# Pure White Racing Pigeons



## Xerxes (Jun 4, 2014)

Hello everyone!

I currently have 2 pairs of fancy pigeons. Both pairs are pure white in plummage. I plan to buy a pair of racing pigeons but also pure whites.

My question is, what disadvantages does racing pure whites have againsts regular colored ones(blue bars, checks, etc)?

I just think it is nice to have a loft full of white pigeons...


----------



## pigeonoak (Jan 1, 2010)

I hear some negative jabber about racing whites something to do with breeding for color rather than racing ability means a less robust racer. on the other hand I hear some people do well with whites because they pay attention to racing ability and not just color. Dennis Kuhn is a name that seems to do well with white racers.


----------



## pigeonoak (Jan 1, 2010)

My loft is full of about 50-60 whites. They are mainly white grizzles some have brown and others have blue ticking or small patches of color. Mostly they show no color other than white.


----------



## pigeonoak (Jan 1, 2010)

I have to add that I am not a racer. One these days I need to get up a few pictures of my loft and some birds.


----------



## Ananth_Tvli (Jun 26, 2014)

Hi Pigeonoak - pl do that, we would love to see your loft and your birds.


----------



## Xerxes (Jun 4, 2014)

pigeonoak said:


> I hear some negative jabber about racing whites something to do with breeding for color rather than racing ability means a less robust racer. on the other hand I hear some people do well with whites because they pay attention to racing ability and not just color. Dennis Kuhn is a name that seems to do well with white racers.

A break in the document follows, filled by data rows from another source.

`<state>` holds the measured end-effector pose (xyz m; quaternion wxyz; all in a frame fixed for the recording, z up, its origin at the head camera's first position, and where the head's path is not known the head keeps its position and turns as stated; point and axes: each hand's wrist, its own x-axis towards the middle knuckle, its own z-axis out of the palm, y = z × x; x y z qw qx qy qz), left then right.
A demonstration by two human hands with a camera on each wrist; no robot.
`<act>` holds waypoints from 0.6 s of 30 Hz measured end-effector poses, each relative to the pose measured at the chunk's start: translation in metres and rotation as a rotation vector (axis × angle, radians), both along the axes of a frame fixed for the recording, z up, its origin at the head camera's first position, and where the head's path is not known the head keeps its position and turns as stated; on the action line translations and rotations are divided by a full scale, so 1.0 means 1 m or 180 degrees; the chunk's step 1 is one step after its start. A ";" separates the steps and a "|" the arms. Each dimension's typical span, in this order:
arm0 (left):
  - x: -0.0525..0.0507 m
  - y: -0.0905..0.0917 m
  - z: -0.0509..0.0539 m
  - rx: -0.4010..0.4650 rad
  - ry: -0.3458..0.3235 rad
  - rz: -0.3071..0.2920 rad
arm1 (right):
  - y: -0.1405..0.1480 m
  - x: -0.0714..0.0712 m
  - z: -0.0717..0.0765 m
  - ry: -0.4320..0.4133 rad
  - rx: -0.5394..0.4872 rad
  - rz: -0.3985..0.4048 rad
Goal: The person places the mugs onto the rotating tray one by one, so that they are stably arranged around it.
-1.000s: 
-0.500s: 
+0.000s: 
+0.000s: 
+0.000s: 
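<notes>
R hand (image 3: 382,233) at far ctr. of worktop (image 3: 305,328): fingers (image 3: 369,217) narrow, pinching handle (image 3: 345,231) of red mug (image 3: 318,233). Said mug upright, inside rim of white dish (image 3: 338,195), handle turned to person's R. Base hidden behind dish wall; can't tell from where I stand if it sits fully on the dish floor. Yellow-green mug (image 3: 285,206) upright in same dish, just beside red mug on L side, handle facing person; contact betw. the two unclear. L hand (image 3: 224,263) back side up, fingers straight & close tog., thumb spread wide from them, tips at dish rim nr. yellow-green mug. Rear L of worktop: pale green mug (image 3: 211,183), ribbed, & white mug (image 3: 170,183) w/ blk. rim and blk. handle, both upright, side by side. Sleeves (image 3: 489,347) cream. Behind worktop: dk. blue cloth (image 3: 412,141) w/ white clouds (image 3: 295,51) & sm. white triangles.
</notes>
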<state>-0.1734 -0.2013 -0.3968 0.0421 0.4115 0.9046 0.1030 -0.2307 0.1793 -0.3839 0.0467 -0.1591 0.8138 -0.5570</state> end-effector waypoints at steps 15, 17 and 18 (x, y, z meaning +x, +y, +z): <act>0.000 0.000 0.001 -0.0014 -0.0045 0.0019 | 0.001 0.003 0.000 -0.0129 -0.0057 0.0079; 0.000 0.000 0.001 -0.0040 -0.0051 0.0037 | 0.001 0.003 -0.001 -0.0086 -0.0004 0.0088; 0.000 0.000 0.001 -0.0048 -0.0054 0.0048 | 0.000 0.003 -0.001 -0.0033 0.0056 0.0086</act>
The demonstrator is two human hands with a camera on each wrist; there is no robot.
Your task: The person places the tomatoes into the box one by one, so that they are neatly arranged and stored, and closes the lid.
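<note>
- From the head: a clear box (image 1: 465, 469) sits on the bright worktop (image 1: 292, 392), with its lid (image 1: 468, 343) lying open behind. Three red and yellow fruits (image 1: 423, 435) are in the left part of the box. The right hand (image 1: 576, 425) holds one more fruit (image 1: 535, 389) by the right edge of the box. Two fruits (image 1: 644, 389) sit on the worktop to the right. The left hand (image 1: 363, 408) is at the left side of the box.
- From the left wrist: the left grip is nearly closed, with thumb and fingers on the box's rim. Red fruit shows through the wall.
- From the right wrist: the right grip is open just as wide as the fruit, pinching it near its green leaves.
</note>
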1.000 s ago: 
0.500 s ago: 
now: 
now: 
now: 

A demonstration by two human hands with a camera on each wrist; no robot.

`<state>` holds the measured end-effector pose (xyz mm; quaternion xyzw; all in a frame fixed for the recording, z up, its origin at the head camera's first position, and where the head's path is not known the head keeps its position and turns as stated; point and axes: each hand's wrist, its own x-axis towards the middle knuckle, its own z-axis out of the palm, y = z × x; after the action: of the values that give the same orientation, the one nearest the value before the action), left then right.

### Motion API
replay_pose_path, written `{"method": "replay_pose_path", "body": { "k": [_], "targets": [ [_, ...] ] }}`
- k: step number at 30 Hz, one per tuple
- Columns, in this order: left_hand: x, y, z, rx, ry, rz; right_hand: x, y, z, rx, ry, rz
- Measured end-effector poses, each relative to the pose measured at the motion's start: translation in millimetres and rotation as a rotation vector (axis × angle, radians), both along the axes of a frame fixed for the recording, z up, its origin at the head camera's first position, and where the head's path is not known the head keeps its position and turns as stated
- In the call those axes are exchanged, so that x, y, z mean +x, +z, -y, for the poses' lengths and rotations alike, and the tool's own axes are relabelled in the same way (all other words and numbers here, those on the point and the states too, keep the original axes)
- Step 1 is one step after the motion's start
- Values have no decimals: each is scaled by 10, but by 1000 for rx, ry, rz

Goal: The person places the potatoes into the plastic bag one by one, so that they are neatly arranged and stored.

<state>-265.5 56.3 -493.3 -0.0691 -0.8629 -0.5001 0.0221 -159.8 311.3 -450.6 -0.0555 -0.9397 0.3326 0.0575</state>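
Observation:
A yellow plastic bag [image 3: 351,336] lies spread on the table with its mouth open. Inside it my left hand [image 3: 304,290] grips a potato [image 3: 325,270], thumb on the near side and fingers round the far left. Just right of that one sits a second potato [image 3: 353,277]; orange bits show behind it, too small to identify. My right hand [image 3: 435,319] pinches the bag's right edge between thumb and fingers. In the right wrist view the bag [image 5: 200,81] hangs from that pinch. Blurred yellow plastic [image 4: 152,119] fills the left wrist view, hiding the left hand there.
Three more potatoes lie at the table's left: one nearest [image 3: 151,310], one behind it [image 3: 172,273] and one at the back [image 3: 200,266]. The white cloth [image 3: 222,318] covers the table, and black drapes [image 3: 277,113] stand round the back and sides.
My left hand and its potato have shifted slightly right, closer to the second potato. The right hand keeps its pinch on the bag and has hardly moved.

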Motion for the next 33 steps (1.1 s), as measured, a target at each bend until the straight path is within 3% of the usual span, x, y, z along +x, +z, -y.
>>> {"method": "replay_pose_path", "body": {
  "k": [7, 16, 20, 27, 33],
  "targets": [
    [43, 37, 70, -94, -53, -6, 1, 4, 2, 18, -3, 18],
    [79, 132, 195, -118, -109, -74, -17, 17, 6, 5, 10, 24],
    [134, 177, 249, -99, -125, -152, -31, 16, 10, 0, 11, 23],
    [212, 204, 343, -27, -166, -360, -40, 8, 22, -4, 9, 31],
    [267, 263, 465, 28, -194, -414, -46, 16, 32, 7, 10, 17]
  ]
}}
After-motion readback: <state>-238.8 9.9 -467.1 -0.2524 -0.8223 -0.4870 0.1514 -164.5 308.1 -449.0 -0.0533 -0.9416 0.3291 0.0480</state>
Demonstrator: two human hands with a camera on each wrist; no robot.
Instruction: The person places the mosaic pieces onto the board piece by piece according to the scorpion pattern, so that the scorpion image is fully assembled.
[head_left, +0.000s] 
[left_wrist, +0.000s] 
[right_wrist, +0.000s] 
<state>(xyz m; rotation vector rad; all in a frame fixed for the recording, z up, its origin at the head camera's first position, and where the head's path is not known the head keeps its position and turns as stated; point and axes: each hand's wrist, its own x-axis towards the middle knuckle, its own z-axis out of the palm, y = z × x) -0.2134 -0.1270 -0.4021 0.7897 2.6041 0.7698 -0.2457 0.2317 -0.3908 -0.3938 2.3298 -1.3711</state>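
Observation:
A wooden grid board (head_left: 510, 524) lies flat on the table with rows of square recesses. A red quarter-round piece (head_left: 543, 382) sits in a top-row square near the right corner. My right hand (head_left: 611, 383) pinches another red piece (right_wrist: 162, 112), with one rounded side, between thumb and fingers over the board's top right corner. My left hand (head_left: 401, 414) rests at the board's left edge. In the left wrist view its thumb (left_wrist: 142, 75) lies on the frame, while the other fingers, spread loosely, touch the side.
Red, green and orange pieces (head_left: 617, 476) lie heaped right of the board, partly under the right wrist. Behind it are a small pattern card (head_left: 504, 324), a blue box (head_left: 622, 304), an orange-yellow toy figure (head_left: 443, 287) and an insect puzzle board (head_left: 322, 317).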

Thank you for your replies. So what you mean to say is that it is ok to race pure whites? It depends on the bird itself and the training method? I remember reading somewhere that pure white's feathers are less durable than regular colored ones and that they molt slower. Is that true?


----------



## Xerxes (Jun 4, 2014)

Ananth_Tvli said:


> Hi Pigeonoak - pl do that, we would love to see your loft and your birds.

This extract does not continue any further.